== What is being asked ==
In the records below, find every line that contains "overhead" and list it.

== Task material ==

------------

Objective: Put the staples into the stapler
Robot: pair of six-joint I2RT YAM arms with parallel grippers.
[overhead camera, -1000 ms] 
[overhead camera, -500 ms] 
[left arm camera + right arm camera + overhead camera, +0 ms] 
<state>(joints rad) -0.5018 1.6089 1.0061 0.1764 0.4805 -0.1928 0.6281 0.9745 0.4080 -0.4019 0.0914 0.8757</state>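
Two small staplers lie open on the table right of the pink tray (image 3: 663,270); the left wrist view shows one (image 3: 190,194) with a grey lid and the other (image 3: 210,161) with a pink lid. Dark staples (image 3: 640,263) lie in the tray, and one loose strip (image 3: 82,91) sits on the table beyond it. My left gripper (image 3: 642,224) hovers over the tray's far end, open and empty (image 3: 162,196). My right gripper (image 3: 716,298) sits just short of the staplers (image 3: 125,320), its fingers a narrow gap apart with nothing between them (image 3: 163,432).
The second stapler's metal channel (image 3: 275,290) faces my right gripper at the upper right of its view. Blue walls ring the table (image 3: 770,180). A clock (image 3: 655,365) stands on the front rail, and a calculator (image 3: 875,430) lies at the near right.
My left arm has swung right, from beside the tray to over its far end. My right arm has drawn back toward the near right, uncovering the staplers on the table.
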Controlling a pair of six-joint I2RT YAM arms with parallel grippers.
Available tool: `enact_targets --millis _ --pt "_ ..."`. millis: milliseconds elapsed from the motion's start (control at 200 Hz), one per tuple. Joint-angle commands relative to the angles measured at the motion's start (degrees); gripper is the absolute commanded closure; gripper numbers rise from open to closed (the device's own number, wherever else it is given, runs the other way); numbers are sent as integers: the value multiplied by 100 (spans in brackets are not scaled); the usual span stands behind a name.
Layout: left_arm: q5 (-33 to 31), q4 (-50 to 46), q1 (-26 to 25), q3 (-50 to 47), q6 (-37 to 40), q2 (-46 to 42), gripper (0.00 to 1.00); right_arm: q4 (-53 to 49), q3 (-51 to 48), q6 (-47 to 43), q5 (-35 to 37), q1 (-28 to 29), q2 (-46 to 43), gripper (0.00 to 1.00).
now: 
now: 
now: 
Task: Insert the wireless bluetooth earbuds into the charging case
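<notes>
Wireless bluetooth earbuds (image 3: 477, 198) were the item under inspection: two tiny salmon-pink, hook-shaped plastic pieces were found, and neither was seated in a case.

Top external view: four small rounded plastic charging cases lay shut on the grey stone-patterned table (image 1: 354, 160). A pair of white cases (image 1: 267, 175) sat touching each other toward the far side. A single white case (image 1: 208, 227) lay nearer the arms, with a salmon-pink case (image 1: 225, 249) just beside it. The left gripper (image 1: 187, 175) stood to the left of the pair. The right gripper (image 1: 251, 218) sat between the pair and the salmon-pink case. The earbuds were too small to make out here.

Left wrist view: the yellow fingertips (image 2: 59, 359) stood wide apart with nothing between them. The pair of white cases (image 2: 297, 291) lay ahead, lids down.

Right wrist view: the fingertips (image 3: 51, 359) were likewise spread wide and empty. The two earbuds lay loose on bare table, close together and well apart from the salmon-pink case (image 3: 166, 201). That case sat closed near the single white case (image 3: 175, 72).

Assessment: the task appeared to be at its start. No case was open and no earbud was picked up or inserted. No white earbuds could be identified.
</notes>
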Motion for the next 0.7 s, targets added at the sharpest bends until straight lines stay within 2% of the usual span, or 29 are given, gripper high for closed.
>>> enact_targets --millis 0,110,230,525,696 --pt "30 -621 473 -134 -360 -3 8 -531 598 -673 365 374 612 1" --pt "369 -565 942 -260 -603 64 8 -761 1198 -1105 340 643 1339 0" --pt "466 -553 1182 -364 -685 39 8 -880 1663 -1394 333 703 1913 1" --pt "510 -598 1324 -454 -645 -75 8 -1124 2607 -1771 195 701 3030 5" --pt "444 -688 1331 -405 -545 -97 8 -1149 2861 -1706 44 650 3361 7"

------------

== Result below ==
[overhead camera, -1000 ms] 
[overhead camera, -500 ms] 
[left arm camera + right arm camera + overhead camera, +0 ms] 

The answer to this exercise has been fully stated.